Rita Pereira
Rita Pereira

Reputation: 61

Remove element from a list with a specific id lisp

I'm trying to do a function in lisp that removes an element from a board given a specific id. My board is a two-dimension array, and in each position I have something like this: (value (id x y)(id x y)...(id x y)). I have to delete every (id x y) triplet in which the id equals the int given in the function call.
I've come up with a probably very bad solution which copies the content of the board into a new one, except the elements that have the specified id. I've tried running a few examples on the console and it returns the correct result but it doesn't change the contents of the array. Isn't the set at the end of the function supposed to do exactly that? Also, I was expecting that the console result would be Tor NILand not the modified board...

(defun remove-id (board int)
  (let ((lin (board-lines board))
        (col (board-columns board)))
    (let ((new-board (new-board lin col)))
      (dotimes (i lin)
        (dotimes (j col)
          (when (not (null (aref board i j)))
            (dolist (el (rest (aref board i j))
              (if (not (= (el-id el) int))
                (copy-content new-board (el-x el)(el-y el)))))))
      (setf board (copy-board new-board)))))

All of the functions that I'm using work correctly, I hope the names are self-explanatory.

Upvotes: 0

Views: 298

Answers (1)

sds
sds

Reputation: 60004

I think what you are looking for is the remove nondestructive family of functions or the delete destructive family.

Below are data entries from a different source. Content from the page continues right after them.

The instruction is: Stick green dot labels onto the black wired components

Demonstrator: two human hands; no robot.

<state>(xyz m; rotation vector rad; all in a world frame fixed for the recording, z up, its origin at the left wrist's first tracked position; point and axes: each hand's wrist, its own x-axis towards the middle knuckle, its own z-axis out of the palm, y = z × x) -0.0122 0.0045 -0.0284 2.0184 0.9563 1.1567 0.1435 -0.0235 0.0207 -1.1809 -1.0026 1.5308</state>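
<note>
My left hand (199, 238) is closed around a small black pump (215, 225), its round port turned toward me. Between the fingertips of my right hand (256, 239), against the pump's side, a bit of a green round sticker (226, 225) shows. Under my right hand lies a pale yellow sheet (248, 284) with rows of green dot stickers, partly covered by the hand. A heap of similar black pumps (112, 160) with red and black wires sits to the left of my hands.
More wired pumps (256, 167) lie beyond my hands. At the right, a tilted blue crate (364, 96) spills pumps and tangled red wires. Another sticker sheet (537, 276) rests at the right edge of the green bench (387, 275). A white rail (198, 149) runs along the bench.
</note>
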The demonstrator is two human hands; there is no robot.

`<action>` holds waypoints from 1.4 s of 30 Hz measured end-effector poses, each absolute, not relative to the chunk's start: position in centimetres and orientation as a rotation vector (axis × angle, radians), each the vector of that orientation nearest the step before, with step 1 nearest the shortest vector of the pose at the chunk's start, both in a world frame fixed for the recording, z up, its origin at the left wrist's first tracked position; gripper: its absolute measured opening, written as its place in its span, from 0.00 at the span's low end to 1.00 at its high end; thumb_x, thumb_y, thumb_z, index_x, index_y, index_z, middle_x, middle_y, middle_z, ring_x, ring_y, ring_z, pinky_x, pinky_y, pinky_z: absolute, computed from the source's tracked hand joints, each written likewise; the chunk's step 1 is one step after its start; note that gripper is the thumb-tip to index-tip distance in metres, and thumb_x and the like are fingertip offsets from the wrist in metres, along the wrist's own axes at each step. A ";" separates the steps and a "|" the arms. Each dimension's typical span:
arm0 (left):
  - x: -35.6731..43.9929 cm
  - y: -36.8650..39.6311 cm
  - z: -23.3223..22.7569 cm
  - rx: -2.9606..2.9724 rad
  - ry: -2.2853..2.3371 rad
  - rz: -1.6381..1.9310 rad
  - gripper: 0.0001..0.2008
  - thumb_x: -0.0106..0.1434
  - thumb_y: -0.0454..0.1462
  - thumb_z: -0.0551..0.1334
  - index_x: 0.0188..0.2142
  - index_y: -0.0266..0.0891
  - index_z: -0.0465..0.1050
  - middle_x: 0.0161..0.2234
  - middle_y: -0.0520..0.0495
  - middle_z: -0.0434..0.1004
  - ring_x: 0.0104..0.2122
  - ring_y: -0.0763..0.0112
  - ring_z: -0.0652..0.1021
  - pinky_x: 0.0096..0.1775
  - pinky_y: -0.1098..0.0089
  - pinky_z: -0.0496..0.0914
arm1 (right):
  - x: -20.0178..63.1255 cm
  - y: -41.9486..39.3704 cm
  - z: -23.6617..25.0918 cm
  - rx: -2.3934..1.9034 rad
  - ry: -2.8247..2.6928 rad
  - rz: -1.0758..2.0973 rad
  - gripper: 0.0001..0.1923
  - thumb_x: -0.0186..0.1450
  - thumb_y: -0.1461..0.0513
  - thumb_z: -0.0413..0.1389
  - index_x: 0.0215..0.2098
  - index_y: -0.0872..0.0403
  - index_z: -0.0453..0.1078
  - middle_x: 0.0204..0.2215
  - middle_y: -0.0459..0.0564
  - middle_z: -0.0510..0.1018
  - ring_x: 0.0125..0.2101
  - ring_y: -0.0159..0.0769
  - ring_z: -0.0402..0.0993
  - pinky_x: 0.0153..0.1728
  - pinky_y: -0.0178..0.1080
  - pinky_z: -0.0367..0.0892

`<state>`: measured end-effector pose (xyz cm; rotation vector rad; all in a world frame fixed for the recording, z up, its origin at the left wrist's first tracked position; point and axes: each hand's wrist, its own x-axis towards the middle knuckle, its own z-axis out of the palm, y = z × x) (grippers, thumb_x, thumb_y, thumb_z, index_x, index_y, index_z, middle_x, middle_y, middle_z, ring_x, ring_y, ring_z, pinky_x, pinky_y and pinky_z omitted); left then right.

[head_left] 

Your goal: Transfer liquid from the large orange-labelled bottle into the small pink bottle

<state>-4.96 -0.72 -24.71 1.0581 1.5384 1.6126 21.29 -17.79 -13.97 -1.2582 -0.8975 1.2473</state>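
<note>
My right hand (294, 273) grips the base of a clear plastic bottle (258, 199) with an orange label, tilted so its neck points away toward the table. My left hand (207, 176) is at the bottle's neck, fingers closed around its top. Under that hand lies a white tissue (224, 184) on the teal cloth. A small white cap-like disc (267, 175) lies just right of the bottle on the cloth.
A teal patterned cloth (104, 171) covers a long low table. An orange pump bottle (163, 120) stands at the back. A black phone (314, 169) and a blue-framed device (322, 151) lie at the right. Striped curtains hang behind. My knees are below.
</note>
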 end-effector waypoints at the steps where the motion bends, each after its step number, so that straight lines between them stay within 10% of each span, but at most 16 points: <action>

One of them can replace your dolist loop.

More specifically, you need to do something like

(setf (board-content new-board x y) 
      (remove int (board-content old-board x y) :key #'car))

The important parts are

  1. the :key argument (otherwise you are comparing int with (id ...), not with id)
  2. the setf call (since remove does not modify its sequence argument)

(note also that you can replace your two lets with a single let*).